Creating Namespaces​
Create namespace:
kubectl create namespace production
Or YAML:
apiVersion: v1
kind: Namespace
metadata:
name: production
labels:
env: production
What this does:
- Creates namespace
- Isolated environment
- Resource organization
Think of it as: Create section. Isolated. Organized.
Using Namespaces​
Specify namespace:
In commands:
kubectl get pods -n production
kubectl apply -f pod.yaml -n production
In YAML:
apiVersion: v1
kind: Pod
metadata:
name: app
namespace: production
spec:
containers:
- name: app
image: app:1.0
Set context:
kubectl config set-context --current --namespace=production
Think of it as: Work in section. Specify section. Or set default.
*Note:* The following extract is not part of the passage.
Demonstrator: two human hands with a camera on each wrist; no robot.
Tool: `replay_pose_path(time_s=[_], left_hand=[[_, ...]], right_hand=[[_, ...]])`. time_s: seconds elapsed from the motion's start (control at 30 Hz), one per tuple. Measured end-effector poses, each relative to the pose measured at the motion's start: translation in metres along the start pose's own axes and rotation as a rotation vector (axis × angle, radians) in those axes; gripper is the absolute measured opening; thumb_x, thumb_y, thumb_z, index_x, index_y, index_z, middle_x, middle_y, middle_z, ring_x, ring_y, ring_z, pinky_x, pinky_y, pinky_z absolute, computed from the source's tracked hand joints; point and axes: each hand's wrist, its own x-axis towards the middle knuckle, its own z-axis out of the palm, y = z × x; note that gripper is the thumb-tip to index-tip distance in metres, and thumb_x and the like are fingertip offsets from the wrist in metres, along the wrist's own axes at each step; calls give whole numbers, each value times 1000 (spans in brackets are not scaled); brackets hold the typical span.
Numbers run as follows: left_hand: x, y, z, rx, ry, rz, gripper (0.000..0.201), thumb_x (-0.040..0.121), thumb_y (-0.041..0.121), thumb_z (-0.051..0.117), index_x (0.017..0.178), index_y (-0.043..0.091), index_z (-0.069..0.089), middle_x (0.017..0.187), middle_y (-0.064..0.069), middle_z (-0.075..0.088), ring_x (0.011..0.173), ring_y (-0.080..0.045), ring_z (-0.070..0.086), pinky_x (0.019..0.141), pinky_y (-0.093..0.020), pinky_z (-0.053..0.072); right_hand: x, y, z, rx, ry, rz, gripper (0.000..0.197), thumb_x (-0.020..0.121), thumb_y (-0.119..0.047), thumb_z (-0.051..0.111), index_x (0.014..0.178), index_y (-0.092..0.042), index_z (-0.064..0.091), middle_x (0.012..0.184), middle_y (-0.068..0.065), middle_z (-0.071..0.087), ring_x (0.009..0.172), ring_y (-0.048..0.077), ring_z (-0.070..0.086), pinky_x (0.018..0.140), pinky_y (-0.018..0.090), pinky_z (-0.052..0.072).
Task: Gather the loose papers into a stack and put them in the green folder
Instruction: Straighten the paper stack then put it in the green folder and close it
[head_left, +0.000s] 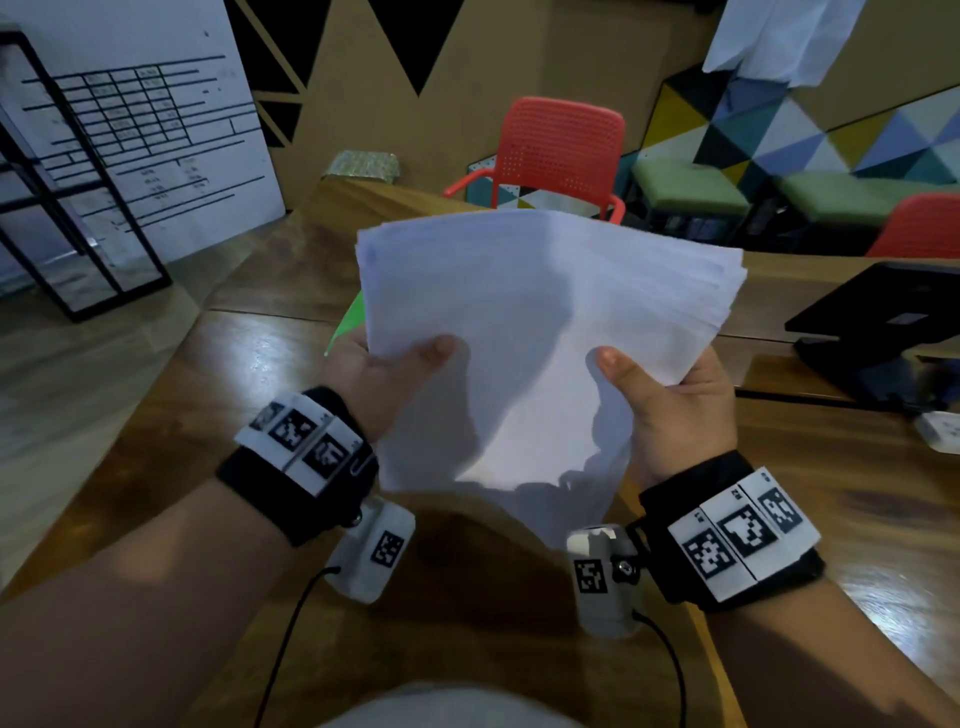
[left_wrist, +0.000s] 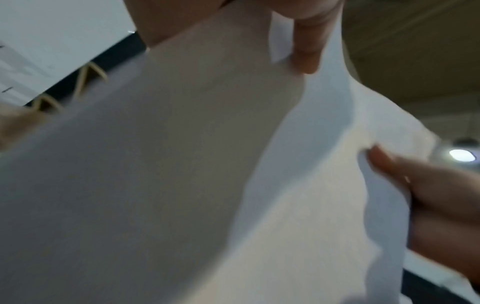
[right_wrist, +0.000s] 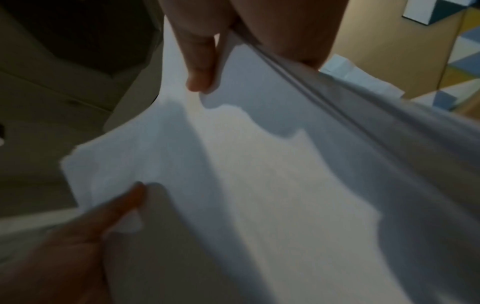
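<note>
A stack of white papers is held up above the wooden table, its far edges fanned unevenly. My left hand grips the stack's left side, thumb on top. My right hand grips the right side the same way. The papers fill the left wrist view, with my left thumb pressed on them and the right hand opposite. In the right wrist view the papers sag between my right thumb and the left hand. A sliver of the green folder shows behind the stack's left edge.
A black laptop stand sits on the table at the right, with a white object beside it. A red chair stands beyond the table's far edge. A black metal frame and a whiteboard stand at the left.
</note>
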Motion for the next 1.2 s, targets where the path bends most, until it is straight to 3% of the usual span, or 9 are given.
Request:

Real-World Example: Complete Namespace Setup​
Step 1: Create namespaces:
kubectl create namespace production
kubectl create namespace development
kubectl create namespace testing
Step 2: Create resources:
# production/app.yaml
apiVersion: apps/v1
kind: Deployment
metadata:
name: app
namespace: production
spec:
replicas: 5
template:
spec:
containers:
- name: app
image: app:1.0.0
Step 3: Verify isolation:
kubectl get pods -n production
kubectl get pods -n development
# Different pods, isolated
That's complete namespace setup. Isolated. Organized.
My Take: Namespace Strategy​
Here's what I do:
Organization:
- By environment (production, dev, test)
- By team (team-a, team-b)
- By application (app-a, app-b)
Isolation:
- Separate environments
- RBAC per namespace
- Resource quotas
The key: Organize by environment or team. Isolate. Use RBAC. Essential.
Memory Tip: The Hotel Sections Analogy​
Namespaces = Hotel sections
Namespace: Section Resources: Section resources Isolation: Separate sections
Once you see it this way, namespaces make perfect sense.
Common Mistakes​
- Not using namespaces: Everything in default
- Too many namespaces: Over-complicated
- No RBAC: Access control issues
- Not organizing: Hard to manage
- Namespace confusion: Wrong namespace
Key Takeaways​
- Namespaces provide isolation - Virtual clusters
- Organize resources - By environment or team
- Use RBAC - Access control per namespace
- Default namespace exists - For user resources
- Essential for production - Multi-tenant clusters
What's Next?​
Now that you understand namespaces, let's learn about Resource Quotas. Next: Resource Quotas.
Remember: Namespaces are like hotel sections. Isolated. Organized. Use for environments or teams. Essential for production. Multi-tenant clusters.